- Task to carry out -
For the data below, please report each line where the word "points" is found.

===== Dataset content

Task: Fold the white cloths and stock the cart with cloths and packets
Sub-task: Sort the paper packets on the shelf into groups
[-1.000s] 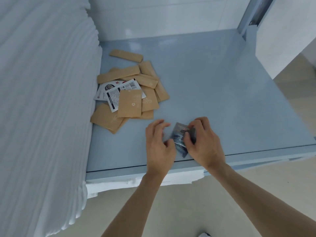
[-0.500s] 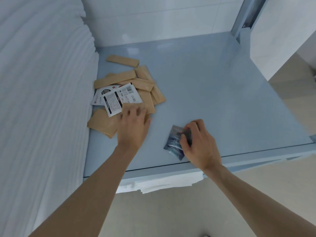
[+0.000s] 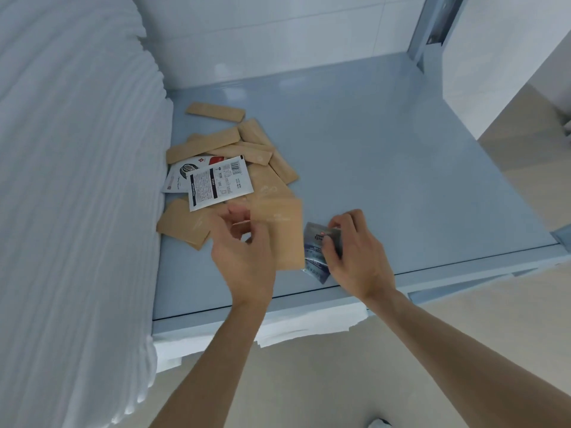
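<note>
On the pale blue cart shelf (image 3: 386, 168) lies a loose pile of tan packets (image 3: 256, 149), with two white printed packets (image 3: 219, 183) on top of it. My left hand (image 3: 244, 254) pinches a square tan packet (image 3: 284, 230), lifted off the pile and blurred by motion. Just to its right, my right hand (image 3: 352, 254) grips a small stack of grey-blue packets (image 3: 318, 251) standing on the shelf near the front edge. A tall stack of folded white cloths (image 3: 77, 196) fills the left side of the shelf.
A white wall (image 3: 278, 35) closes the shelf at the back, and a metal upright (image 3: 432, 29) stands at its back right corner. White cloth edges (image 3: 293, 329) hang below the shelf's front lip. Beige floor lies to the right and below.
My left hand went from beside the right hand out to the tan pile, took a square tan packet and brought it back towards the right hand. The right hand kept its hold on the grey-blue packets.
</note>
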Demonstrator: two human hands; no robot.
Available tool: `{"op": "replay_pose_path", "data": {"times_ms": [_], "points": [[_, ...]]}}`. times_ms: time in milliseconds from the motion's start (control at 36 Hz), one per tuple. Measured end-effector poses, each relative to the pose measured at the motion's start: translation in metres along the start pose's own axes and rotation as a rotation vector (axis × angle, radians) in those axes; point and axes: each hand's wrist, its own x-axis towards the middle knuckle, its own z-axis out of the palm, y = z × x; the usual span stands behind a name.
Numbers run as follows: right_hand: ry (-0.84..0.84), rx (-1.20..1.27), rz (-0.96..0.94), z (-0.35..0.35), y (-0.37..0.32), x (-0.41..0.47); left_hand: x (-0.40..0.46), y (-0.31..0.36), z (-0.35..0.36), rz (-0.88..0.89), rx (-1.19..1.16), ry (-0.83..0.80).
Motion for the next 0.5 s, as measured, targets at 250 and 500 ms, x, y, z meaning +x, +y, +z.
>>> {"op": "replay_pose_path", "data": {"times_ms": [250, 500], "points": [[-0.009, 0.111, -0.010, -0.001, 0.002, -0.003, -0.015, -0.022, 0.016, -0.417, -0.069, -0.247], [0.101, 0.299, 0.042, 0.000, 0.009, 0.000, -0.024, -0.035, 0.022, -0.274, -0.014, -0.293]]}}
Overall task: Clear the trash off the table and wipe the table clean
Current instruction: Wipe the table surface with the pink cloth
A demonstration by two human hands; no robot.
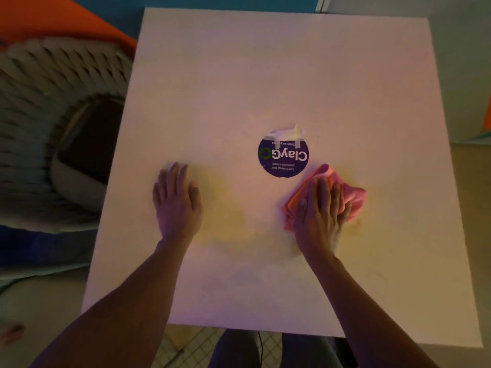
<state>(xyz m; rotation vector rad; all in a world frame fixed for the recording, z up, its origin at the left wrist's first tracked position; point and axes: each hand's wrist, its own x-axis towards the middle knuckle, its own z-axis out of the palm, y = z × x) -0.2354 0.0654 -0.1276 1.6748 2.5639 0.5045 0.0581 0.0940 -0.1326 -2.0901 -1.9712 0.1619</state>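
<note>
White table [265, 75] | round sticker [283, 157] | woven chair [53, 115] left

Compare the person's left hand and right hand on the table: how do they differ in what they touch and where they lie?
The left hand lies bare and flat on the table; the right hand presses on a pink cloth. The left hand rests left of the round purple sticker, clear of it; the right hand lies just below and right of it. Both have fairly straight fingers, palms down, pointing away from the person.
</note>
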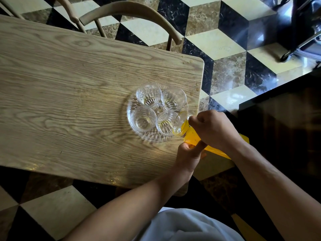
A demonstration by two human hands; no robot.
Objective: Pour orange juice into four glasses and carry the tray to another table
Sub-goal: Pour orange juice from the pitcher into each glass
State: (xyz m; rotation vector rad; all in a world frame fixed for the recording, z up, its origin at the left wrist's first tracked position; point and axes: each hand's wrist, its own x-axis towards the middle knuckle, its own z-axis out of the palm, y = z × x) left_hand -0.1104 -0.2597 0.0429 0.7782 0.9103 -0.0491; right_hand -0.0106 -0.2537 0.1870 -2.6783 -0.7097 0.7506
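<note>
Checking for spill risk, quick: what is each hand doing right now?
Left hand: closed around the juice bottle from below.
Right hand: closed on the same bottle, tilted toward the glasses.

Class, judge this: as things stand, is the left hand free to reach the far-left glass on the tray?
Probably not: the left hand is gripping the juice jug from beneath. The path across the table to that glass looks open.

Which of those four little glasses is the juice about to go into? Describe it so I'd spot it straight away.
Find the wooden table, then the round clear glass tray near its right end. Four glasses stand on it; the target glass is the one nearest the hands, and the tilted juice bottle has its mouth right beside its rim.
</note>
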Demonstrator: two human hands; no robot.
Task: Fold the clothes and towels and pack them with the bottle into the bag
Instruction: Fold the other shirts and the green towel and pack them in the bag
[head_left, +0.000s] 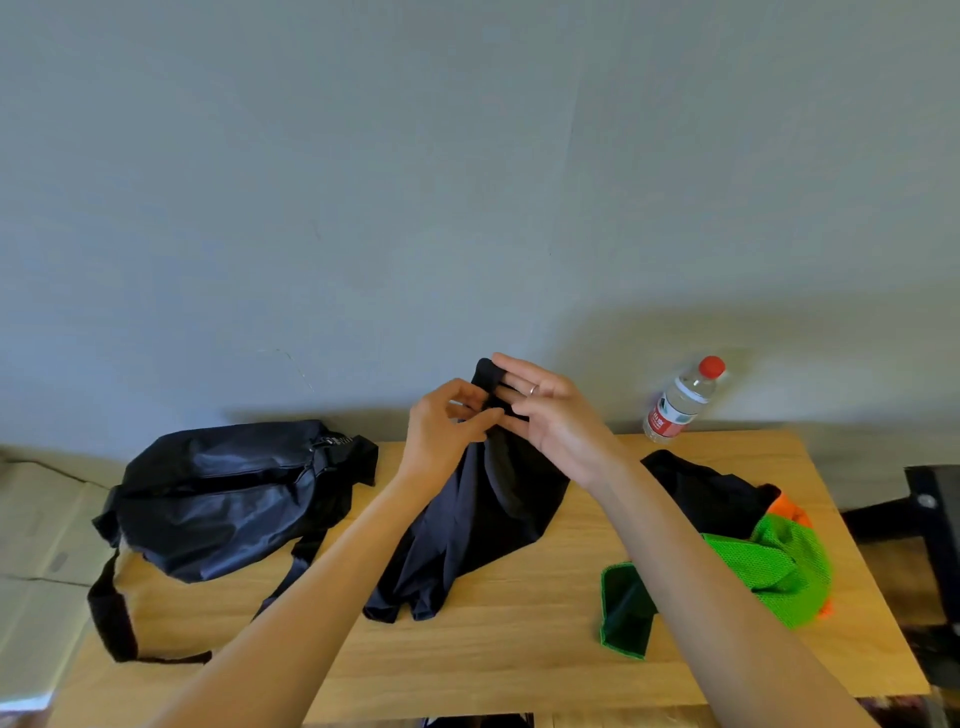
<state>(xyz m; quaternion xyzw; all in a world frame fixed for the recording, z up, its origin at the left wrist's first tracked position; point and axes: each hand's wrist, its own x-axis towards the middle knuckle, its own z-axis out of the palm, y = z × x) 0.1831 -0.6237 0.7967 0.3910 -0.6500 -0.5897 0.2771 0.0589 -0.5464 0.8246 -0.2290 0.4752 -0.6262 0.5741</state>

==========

- Answer to this exercise -
Available tool: `{"op": "replay_pose_path", "data": {"times_ms": [_], "points": [[_, ...]]}}`. times_ms: time in milliseconds from the motion's start (control at 36 Hz), one per tuple. Measured end-effector poses, each relative to the pose measured at the motion's start: translation in metres along the start pose's own axes and rotation as a rotation vector (axis × angle, radians) in those axes; point and axes: each hand's wrist, its own x-axis towards the middle knuckle, its own z-axis out of the palm, y = z × x; the usual span stands behind a name.
>>> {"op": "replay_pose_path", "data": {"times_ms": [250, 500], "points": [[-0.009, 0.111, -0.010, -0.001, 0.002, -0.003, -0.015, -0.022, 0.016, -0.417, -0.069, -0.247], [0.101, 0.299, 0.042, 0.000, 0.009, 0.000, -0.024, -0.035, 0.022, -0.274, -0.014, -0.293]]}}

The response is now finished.